Strohmeyer v. Southwestern Bell Telephone Co.

396 S.W.2d 1, 1965 Mo. App. LEXIS 576
CourtMissouri Court of Appeals
DecidedSeptember 21, 1965
Docket31815
StatusPublished
Cited by31 cases

This text of 396 S.W.2d 1 (Strohmeyer v. Southwestern Bell Telephone Co.) is published on Counsel Stack Legal Research, covering Missouri Court of Appeals primary law. Counsel Stack provides free access to over 12 million legal documents including statutes, case law, regulations, and constitutions.

Bluebook
Strohmeyer v. Southwestern Bell Telephone Co., 396 S.W.2d 1, 1965 Mo. App. LEXIS 576 (Mo. Ct. App. 1965).

Opinion

BRADY, Commissioner.

This appeal, arising out of a claim for compensation filed by the appellant who will hereafter be referred to as “the claimant,” comes to this writer upon recent reassignment. The only issue involved is whether the respondent who will be referred to as “the employer” is entitled to a credit of $5,526.30 which it paid to the employee after his accident and injury. The referee and the Industrial Commission allowed the credit and that decision was affirmed by the circuit court. We will hereafter refer to the Industrial Commission as “the commission” and the Workmen’s Compensation Act as “the act.”
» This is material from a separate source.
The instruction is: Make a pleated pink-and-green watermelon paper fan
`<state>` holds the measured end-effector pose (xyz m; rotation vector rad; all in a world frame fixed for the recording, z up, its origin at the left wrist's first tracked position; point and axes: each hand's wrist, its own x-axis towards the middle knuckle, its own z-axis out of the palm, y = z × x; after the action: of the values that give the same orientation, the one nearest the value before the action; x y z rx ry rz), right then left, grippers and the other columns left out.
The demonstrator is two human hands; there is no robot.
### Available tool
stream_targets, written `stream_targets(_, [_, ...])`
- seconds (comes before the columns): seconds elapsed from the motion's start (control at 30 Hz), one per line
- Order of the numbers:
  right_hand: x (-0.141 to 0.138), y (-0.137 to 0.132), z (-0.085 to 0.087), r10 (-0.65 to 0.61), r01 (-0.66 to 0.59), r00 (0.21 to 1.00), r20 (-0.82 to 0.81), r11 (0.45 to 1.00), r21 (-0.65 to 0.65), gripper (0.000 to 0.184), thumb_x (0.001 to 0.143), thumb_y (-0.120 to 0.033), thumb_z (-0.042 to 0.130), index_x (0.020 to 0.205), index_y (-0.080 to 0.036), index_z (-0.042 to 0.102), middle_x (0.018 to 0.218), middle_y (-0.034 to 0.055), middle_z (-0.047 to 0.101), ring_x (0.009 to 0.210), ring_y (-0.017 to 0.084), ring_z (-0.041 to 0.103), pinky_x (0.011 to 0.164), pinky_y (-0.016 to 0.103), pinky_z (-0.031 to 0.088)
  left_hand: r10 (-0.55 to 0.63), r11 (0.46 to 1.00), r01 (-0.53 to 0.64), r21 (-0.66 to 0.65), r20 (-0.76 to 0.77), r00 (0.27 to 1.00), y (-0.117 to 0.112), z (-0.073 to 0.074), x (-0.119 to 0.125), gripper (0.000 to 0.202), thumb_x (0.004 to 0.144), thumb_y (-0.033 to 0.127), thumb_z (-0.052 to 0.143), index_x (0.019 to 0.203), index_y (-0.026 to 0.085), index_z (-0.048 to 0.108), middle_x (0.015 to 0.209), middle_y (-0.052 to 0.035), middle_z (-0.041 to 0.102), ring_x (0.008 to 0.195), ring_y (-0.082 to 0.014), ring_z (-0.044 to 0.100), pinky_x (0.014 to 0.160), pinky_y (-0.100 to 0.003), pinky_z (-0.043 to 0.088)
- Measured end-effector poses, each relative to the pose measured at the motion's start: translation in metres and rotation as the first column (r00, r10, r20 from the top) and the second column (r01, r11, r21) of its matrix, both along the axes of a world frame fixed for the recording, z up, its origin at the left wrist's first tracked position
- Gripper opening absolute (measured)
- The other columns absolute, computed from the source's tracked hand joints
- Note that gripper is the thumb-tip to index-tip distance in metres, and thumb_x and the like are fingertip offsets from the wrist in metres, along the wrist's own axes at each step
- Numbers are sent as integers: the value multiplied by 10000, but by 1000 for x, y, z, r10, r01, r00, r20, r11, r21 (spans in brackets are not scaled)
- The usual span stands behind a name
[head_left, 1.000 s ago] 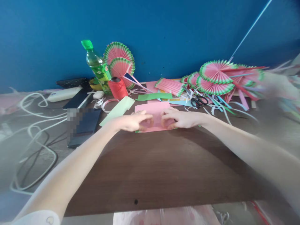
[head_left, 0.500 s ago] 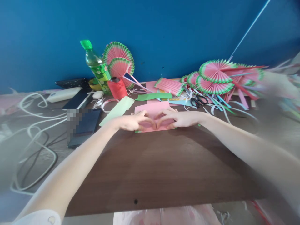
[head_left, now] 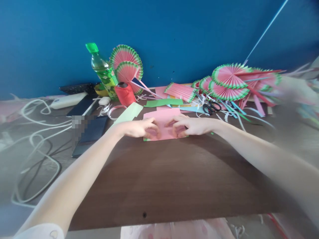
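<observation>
A sheet of pink paper (head_left: 163,116) lies flat on the brown table, with a bit of green along its near edge. Over its left part, my left hand (head_left: 139,127) rests with bent fingers spread apart, the tips at the paper and a little blurred. My right hand (head_left: 191,125) is over the right part in a like pose, its fingers parted and curved down to the sheet. A gap of bare pink paper shows between the two hands. Beside my left hand lies a pale green paper strip (head_left: 129,113), and just beyond the sheet a darker green strip (head_left: 163,102).
Beyond the papers are a folded pink-green piece (head_left: 180,92), black-handled scissors (head_left: 211,107) and a pile of pleated paper fans (head_left: 230,81). A green bottle (head_left: 103,71), a red spool (head_left: 125,94) and a tape roll (head_left: 117,112) stand left. White cables (head_left: 37,139) loop further left.
My hands have moved apart along the pink paper; their fingertips met at its middle before. The paper stays about where it was.
</observation>
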<state>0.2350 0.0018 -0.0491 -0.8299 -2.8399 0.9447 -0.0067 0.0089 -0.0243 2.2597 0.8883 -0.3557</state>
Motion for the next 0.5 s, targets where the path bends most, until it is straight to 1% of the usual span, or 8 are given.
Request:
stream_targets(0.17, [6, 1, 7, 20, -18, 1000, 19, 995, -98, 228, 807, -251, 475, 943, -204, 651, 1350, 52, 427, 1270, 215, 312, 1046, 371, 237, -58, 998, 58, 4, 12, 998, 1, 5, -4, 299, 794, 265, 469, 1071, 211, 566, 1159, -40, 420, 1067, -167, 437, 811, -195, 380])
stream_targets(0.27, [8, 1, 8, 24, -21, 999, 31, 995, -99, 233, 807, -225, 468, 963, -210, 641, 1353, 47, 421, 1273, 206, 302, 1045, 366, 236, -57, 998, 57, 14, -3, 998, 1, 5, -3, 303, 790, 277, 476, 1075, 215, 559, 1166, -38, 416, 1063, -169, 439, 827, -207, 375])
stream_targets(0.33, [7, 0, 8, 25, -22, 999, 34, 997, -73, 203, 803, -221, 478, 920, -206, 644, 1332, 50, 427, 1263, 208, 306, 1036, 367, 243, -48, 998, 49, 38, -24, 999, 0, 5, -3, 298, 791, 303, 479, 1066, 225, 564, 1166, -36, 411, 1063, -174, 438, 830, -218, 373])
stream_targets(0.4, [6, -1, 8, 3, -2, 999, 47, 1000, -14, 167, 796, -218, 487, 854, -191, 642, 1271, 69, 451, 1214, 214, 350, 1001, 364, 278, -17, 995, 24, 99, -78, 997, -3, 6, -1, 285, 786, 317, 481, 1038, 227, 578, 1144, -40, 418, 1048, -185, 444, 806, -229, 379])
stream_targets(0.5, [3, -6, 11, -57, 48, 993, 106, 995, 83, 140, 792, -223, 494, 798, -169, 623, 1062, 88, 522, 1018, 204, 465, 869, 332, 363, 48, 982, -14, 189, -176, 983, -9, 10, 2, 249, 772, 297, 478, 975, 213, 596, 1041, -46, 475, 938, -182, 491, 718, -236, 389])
The parties agreed that the employee suffered a compensable injury on November 16, 1960 and that there was no issue as to notice of the injury or as to timely filing of the claim. It was stipulated that the claimant’s average weekly wage was $125.00; that the compensation rate for temporary total disability and for a healing period was $45.00 per week; that the rate for permanent partial disability was $40.00 per week; that the claimant had a disability of 3314% of the man as a whole as a result of this accident and injury; and that he is entitled to 1331/3 weeks of permanent partial disability. It was also agreed that the claimant was off work on account of this injury from the date of its occurrence until June 11, 1961, during which time the claimant received his regular $125.00 per week for the first 26 weeks after, his injury and $62.50 each week thereafter until he returned to work. He did no work for the employer during this *3 time. He was paid with the regular payroll checks at the regular two-week interval. The claimant worked through October 12, 1961, and then was off work as a result of this injury until June 11, 1962. During this period he was paid one-half of his salary or $64.00 per week as his wages had risen to $128.00 per week. Again the payments were made on regular payroll checks at the regular intervals as if he had been working. These checks did show deductions for city earnings tax, union dues, hospitalization insurance, life insurance, and a contribution to the United Fund. Federal income tax and social security taxes were not deducted. The check stubs had the following notation on them: “Amount due on account of accident disability for period ending 1-7-61 under the Mo. Workmen’s Compensation Law and for accident disability benefits under this co’s benefit plan for same period. * * jj: V

There was then in full force and effect a “Plan for Employees Pension Disability Benefits and Death Benefits” which will be referred to as “the Plan.” This plan was entirely noncontributory. It is administered by a “benefit committee” appointed by the employer’s directors and consisting of the heads of various departments and a secretary. Under the provisions of Section 5 of this plan the claimant, who had 19 years of service with the company, was entitled to 26 weeks of benefits at the rate of full pay and 26 weekly payments of one-half of full pay. Section 1 thereof reads as follows: “The Southwestern Bell Telephone Company undertakes in accordance with these Regulations, to provide for the payment of definite amounts to its employees when they are disabled by accident or sickness or when they are retired from service, or, in the event of death, to their dependent relatives.” Section 8, Paragraph 27, reads as follows insofar as is pertinent to this claimant: “In case any benefit or pension, which the Committee shall determine to be of the same general character as a payment provided by the Plan, shall be payable under any law now in force or hereafter enacted to any employee of the Company or to his beneficiaries under such law, the excess only, if any, of the amount prescribed in the Plan above the amount of such payment prescribed by law shall be payable under the Plan, * * Paragraph 15 of that same section provides that in the absence of unusual circumstances not here shown to exist, disability benefits paid under the plan are to be paid at the same intervals of time as would govern the payment of wages to the employee if he were then in the performance of duty.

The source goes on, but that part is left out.